Un gruppo di ricerca italiano ha realizzato per la prima volta una protesi in grado di inviare un feedback sensoriale al cervello della persona a cui è stata applicata, che è così in grado di riconoscere la forma, la consistenza e la tessitura dell'oggetto toccato e di modulare la forza necessaria a una presa simile a quella di una mano naturale.
E' in grado di trasmettere le sensazioni tattili al cervello il nuovo prototipo di mano bionica "LifeHand2" messa a punto da un gruppo di ricerca italiano con la collaborazione alcuni centri europei. La funzionalità della protesi è stata sperimentata su un trentaseienne danese che aveva subito l'amputazione della mano sinistra, a seguito dello scoppio di un petardo.
Il risultato - descritto su "Science Translational Medicine" - è un salto di qualità essenziale verso la realizzazione di mani bioniche perfettamente funzionali. Il feedback sensoriale è infatti un fattore decisivo per l'uso di una protesi bionica, poiché consente di modulare la presa di un oggetto, evitando che sfugga o si danneggi.
Per arrivare al risultato una équipe della Scuola Superiore Sant'Anna di Pisa e dell'Ecole Polytecnhique Federale di Losanna diretta da Silvestro Micera ha sviluppato una serie di algoritmi capaci di trasformare in un linguaggio comprensibile al cervello del paziente le informazioni provenienti dalla mano artificiale.
Nel corso della sperimentazione clinica successiva all'impianto sono stati mappati i cambiamenti nell'organizzazione del cervello del paziente, "sperando - come ha detto il coordinatore di questa fase dello studio, Paolo Maria Rossini, dell'l'IRCCS San Raffaele Pisana di Roma e dell'Università Cattolica-Policlinico Gemelli - che si verificasse quel che poi è stato: il pieno controllo dei feedback provenienti dalla protesi da parte del paziente, la preservazione della funzionalità di ciò che rimane dei suoi nervi mediano e ulnare, la riorganizzazione della neuroplasticità del suo cervello in modo da consentirgli un efficace controllo della mano robotica".

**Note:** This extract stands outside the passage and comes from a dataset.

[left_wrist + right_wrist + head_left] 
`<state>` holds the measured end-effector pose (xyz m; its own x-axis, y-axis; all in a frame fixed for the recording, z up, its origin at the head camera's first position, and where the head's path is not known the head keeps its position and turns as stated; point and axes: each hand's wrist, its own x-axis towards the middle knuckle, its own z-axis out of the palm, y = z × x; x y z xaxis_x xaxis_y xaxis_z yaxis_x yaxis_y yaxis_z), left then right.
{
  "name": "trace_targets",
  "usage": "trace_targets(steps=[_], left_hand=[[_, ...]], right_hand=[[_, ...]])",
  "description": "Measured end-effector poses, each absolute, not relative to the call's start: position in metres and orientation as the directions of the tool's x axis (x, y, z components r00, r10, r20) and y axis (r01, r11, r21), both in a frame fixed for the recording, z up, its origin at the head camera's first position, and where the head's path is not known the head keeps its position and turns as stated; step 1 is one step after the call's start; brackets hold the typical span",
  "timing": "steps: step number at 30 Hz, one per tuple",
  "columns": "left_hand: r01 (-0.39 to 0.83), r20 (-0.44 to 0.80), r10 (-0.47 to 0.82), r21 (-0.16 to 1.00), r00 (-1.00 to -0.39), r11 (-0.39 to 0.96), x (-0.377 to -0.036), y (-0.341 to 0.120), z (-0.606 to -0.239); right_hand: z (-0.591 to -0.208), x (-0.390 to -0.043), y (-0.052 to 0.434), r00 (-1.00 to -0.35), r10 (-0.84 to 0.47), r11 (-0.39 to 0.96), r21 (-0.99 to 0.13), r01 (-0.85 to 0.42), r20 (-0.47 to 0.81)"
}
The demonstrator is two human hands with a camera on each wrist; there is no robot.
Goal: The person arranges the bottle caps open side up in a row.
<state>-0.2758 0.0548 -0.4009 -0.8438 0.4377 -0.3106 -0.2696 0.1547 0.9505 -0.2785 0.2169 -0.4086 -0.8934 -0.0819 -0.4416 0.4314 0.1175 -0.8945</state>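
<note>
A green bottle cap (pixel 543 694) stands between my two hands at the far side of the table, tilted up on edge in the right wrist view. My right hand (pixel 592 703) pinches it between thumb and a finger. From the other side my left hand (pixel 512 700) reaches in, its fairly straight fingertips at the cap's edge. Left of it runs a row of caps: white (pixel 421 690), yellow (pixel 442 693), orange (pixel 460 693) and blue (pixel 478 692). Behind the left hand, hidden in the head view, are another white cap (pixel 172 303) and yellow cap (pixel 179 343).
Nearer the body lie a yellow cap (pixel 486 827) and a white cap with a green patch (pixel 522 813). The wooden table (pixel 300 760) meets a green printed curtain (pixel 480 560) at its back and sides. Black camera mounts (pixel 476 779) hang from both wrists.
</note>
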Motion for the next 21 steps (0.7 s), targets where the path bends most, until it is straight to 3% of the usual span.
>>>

Tant'è che in soli otto giorni di esercizi, ha proseguito Micera, "il paziente è riuscito a modulare in maniera molto efficace e in tempo reale la forza di presa da applicare agli oggetti", riuscendo a riconoscere, da bendato, la consistenza di oggetti duri, intermedi e morbidi in oltre il 78 per cento delle prese effettuate, a definire correttamente nell'88 per cento dei casi dimensioni e forme di oggetti come una palla da baseball, un bicchiere o un mandarino e a modulare la forza giusta da esercitare per afferrarli.
L'applicazione della protesi ha richiesto un delicato intervento - eseguito da Eduardo Marcos Fernandez presso il Policlinico 'Agostino Gemelli' di Roma -- per il posizionamento degli elettrodi di collegamento fra la mano bionica e i fasci nevosi del braccio, elettrodi sviluppati dal laboratorio di microtecnologia biomedica IMTEK dell'Università di Freiburg, in Germania, in modo da massimizzare il contatto con le fibre nervose minimizzandone al contempo lo spessore.
La sperimentazione appena conclusa apre ulteriori prospettive: "Più aumenta la complessità di sensazioni e movimenti più sarà importante individuare algoritmi che distribuiscano nel modo migliore possibile i compiti da assegnare al cervello e quelli che possono invece essere delegati al controllo dell'intelligenza artificiale montata a bordo della mano", ha osservato Eugenio Guglielmelli, del Laboratorio di robotica biomedica dell'Università Campus Bio-Medico di Roma, che sottolinea come lo sviluppo di questi algoritmi, abbinato a tecniche di stimolazione intraneurale mediante elettrodi, interessi in prospettiva anche la cura di patologie ancora più gravi, come per esempio i deficit di movimento di soggetti paraplegici.